It is common in today’s challenging business environments to find IT organizations intensely focused on expense reduction. For mainframe departments, this typically results in a high priority expense reduction initiative for IBM Monthly License Charge (MLC) software, which usually represents the single largest line item in their budget.
This article begins a four-part series focusing largely on a topic that has the potential to generate significant cost savings but which has not received the attention it deserves, namely processor cache optimization. The magnitude of the potential opportunity to reduce CPU consumption and thus MLC expense available through optimizing processor cache is unlikely to be realized unless you understand the underlying concepts and have clear visibility into the key metrics in your environment.
Subsequent articles in the series will focus on ways to improve cache efficiency, through optimizing LPAR weights and processor configurations, and finally on the value of additional visibility into the data commonly viewed only through the IBM Sub-Capacity Reporting Tool (SCRT) report. Insights into the potential impact of various tuning actions will be brought to life with data from numerous real-life case studies, gleaned from experience gained from analyzing detailed processor cache data from 45 sites across 5 countries.

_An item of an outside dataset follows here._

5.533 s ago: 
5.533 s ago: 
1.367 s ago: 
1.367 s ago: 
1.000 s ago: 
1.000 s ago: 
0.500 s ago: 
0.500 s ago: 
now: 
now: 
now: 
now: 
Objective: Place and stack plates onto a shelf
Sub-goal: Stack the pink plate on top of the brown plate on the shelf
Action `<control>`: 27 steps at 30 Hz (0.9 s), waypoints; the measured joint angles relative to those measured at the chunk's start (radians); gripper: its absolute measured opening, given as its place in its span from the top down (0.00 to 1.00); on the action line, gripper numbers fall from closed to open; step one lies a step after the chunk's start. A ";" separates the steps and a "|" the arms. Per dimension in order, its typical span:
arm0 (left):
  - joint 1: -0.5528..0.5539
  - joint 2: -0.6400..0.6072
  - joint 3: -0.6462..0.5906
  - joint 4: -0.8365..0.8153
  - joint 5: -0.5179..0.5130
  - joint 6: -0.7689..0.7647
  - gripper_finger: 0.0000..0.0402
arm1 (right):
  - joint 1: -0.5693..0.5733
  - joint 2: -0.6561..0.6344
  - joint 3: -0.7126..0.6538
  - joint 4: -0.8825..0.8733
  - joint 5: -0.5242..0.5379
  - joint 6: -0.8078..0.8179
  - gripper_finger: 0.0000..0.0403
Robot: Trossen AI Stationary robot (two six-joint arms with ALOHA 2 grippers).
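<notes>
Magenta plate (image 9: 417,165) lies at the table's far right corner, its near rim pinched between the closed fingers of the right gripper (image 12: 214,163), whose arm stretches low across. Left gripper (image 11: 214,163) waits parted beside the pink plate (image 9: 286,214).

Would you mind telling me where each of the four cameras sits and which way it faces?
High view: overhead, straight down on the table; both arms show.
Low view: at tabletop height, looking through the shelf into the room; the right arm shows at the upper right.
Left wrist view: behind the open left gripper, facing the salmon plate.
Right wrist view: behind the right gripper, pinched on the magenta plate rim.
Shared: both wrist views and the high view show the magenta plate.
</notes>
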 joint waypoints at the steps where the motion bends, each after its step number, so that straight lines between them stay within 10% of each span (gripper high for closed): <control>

Processor cache utilization plays a significant role in CPU consumption for all z processors, but that role is more prominent than ever on z13 and z14 models. Achieving the rated 10% capacity increase on a z13 processor versus its zEC12 predecessor (despite a clock speed that is 10% slower) is very dependent on effective utilization of processor cache. This article will begin by introducing the key processor cache concepts and metrics that are essential for understanding the vital role processor cache plays in CPU consumption.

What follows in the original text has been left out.